= Exercise prompt =
Write the data out again exactly, with no pictures.

= Given information =
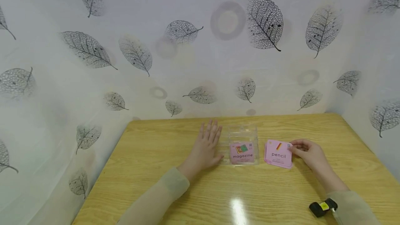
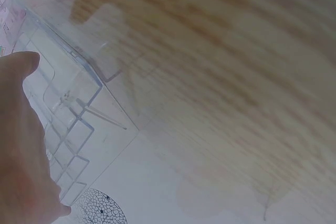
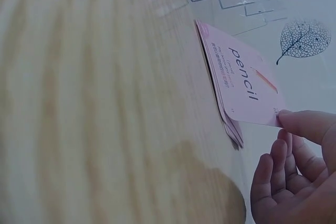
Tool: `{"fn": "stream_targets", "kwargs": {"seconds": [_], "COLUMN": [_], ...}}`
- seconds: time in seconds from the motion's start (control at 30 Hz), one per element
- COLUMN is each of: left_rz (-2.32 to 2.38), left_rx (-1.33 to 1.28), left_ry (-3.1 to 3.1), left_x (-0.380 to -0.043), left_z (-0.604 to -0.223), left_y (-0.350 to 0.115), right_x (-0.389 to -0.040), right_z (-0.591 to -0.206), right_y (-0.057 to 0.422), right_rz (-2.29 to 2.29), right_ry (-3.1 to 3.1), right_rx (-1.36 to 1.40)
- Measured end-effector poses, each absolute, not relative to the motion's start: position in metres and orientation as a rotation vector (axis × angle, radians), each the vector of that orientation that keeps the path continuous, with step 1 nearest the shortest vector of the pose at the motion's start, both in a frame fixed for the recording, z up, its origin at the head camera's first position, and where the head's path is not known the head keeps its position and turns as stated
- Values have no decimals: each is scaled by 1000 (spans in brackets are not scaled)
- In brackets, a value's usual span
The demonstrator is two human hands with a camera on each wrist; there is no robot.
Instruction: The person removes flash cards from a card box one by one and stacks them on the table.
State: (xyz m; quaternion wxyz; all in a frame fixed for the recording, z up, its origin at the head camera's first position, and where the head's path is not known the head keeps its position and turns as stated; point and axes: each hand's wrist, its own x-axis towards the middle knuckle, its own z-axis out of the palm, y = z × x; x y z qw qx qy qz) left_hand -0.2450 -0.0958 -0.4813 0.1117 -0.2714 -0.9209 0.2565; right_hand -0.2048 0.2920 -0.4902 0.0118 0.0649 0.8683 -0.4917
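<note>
A pink card printed "pencil" (image 1: 279, 151) tops a small stack of pink cards (image 3: 214, 77). My right hand (image 1: 308, 151) pinches that card's upper right corner between thumb and fingers; in the right wrist view its edge tilts up from the cards below. To the left stands a clear plastic card holder (image 1: 243, 135) with stepped compartments, a pink "magazine" card (image 1: 242, 153) at its front. My left hand (image 1: 205, 147) lies along the holder's left side, its fingers straight and the thumb pointing toward the holder. Seen from the left wrist, the thumb (image 2: 23, 64) overlaps the clear wall.
The wooden table (image 1: 150, 148) ends at a pale cloth backdrop (image 1: 200, 58) with leaf prints, which also rises on both sides. A black and yellow device (image 1: 323, 207) is strapped near my right sleeve. Light glares on the table's front middle.
</note>
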Motion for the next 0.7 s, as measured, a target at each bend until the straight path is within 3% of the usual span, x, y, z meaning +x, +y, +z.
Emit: {"fn": "stream_targets", "kwargs": {"seconds": [0.7], "left_rz": [746], "left_rx": [-791], "left_ry": [-2709], "left_x": [-245], "left_z": [-482], "left_y": [-96], "right_x": [-210], "right_z": [-499], "right_y": [301], "right_rz": [-1489], "right_ry": [2727], "right_rx": [244]}}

= Answer below =
Tool: `{"fn": "stream_targets", "kwargs": {"seconds": [_], "COLUMN": [_], ...}}`
- seconds: time in seconds from the motion's start (control at 30 Hz), one per element
- COLUMN is each of: left_rz (-2.32 to 2.38), left_rx (-1.33 to 1.28), left_ry (-3.1 to 3.1), left_x (-0.380 to -0.043), left_z (-0.604 to -0.223), left_y (-0.350 to 0.115), right_x (-0.389 to -0.040), right_z (-0.591 to -0.206), right_y (-0.057 to 0.422), right_rz (-2.29 to 2.29), right_ry (-3.1 to 3.1), right_rx (-1.36 to 1.40)
- Measured end-effector poses, each absolute, not relative to the motion's start: position in metres and orientation as a rotation vector (axis × angle, radians), each the vector of that orientation that keeps the path continuous, with step 1 nearest the shortest vector of the pose at the motion's start, both in a frame fixed for the recording, z up, its origin at the head camera's first position, and where the head's path is not known the head keeps its position and turns as stated
- Values have no decimals: each is scaled by 1000 (spans in brackets are not scaled)
- In brackets, a value's usual span
The demonstrator is two human hands with a camera on each wrist; there is no robot.
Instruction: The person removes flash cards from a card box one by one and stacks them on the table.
State: (xyz m; quaternion wxyz; all in a frame fixed for the recording, z up, its origin at the head camera's first position, and where the head's path is not known the head keeps its position and turns as stated; point and axes: each hand's wrist, its own x-axis towards the middle knuckle, its own z-axis out of the palm, y = z × x; x y z qw qx qy qz) left_hand -0.2450 -0.0958 -0.4813 0.1117 -0.2714 -0.9209 0.2565; right_hand -0.2048 0.2920 -0.4902 0.0118 0.0649 0.8683 -0.4917
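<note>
A pink card printed "pencil" (image 1: 279, 151) tops a small stack of pink cards (image 3: 214, 77). My right hand (image 1: 308, 151) pinches that card's upper right corner between thumb and fingers; in the right wrist view its edge tilts up from the cards below. To the left stands a clear plastic card holder (image 1: 243, 135) with stepped compartments, a pink "magazine" card (image 1: 242, 153) at its front. My left hand (image 1: 205, 147) lies along the holder's left side, its fingers straight and the thumb pointing toward the holder. Seen from the left wrist, the thumb (image 2: 23, 64) overlaps the clear wall.
The wooden table (image 1: 150, 148) ends at a pale cloth backdrop (image 1: 200, 58) with leaf prints, which also rises on both sides. A black and yellow device (image 1: 323, 207) is strapped near my right sleeve. Light glares on the table's front middle.
</note>
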Motion for the next 0.7 s, as measured, a target at each bend until the straight path is within 3% of the usual span, x, y, z meaning +x, +y, +z.
Emit: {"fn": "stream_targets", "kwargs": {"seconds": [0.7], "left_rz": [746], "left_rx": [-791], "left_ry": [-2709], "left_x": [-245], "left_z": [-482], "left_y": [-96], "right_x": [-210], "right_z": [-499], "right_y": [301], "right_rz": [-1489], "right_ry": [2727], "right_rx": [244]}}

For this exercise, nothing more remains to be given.